This is like the ‘reconstruction’ of the Roswell photo of an officer kneeling by a weather balloon holding a letter. UFO nuts claim when enlarged says “victims of the crash”, etc.
The letter on the bench to the man’s right (not in his lap) is the one in question. Might it be possible to hire a professional outfit to enlarge it so the top line of the page can be read or am I wasting my time? Any advice is much appreciated!
Not from that image; there’s no information there beyond what’s in the pixels – you could enlarge it just by printing it and using a photocopier’s enlarge function. ( I blew it up just using the zoom function on my Mac to check that it wasn’t higher rez than shown — it wasn’t). But all you’d end up with is big blocks (and JPEG’s tough on text, anyway).
If you have the original–on film, not digitally–then yes, you could likely blow up the photo so that it’s readable; the text takes up a sufficient amount of the image that theres likely data there.
Why would an Emo band member know anything about aliens in Roswell? (that is one FLY get-up he’s got there…do the kids these days still use the word Fly?)
Maybe, but I wouldn’t hold your breath.
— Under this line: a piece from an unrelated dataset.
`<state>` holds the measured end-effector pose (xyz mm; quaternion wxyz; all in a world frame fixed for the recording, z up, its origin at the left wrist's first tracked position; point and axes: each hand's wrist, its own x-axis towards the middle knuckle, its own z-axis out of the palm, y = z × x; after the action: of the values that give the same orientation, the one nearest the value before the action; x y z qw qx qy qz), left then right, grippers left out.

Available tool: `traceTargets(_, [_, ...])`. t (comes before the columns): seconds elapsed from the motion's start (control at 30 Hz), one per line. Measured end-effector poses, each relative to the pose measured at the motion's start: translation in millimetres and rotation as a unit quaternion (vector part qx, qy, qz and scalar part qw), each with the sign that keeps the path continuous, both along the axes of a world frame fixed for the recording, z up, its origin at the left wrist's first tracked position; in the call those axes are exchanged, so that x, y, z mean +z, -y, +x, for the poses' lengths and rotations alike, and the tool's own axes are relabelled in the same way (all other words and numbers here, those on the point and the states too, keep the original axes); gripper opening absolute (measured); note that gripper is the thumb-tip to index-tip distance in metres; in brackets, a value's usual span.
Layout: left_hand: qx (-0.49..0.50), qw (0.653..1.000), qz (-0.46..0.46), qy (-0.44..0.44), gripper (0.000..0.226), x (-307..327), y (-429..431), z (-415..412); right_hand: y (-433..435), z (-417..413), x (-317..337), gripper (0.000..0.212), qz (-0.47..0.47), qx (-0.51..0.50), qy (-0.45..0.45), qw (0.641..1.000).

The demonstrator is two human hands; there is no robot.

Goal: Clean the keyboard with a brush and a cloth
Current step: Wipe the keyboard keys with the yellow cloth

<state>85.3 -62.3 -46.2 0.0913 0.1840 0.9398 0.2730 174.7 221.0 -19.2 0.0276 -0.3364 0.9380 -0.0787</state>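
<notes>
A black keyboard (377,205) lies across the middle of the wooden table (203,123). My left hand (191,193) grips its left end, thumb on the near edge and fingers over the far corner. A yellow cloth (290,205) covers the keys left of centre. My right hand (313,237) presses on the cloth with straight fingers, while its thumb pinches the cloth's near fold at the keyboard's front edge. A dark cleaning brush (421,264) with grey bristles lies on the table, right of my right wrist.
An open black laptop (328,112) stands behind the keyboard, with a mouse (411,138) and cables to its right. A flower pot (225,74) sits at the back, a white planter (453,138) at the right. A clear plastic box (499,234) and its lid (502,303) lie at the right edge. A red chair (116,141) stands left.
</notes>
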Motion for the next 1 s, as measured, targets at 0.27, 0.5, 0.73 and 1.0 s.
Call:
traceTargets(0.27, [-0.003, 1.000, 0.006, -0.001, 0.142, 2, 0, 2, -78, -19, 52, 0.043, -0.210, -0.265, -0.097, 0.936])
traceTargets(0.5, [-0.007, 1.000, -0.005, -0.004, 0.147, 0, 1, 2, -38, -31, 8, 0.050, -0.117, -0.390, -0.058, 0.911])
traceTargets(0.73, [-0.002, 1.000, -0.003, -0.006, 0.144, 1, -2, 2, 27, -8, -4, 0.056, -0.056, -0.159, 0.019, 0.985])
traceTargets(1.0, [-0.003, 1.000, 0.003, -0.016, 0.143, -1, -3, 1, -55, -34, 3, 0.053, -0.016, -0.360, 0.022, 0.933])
Film grain can be pretty brutal too. Even on with really slow film that has a very fine grain, if that came from a 35mm negative, I’d have a hard time making that text legible. If the negative is in pristine shape, then you could possibly get legible results with a good film scanner.
Hilarious! I was actually coming in here to say something witty like “If only we could upload the image to a CSI type television program, they could enhance a blob into something meaningful!”
While I agree in general, you’ve actually got a little better chance than that: you also know that the image is of (relatively) sharp lines on a white background. Given 4-5 times more resolution, there are some nifty image processing techniques for deblurring images that work particularly well on sharp stuff like that (sort of the real-world equivalent of the CSI stuff people are talking about here, except that it takes longer, requires some expertise to use, and doesn’t always work.)
The magic of film isn’t only that it’s higher resolution: probably 10x the JPEG posted here at a minimum, but that it’s uncompressed, and it’s error distribution is RANDOM. Digitizing smears in a particularly brutal way (which is why they use it for those cop shows), and JPEG’s underlying algorithm works by replacing the 8x8 patterns of (the luminosity of) pixels by “similar” ones selected from a smaller set of possibilities (via the Star-Trek sounding “discrete cosine transform”), which is particularly brutal on text. Film grain on the other hand, is physical “grains” “floating” in the image: distortion in one “pixel’s” area because of a misplaced grain is likely compensated for by better grain positioning in a nearby region – with a good scanner, you can oversample and get more than you’d expect. Recovering the text isn’t going to be a matter of mere enlargement, but my gut feel from the image is still that it might be done from film.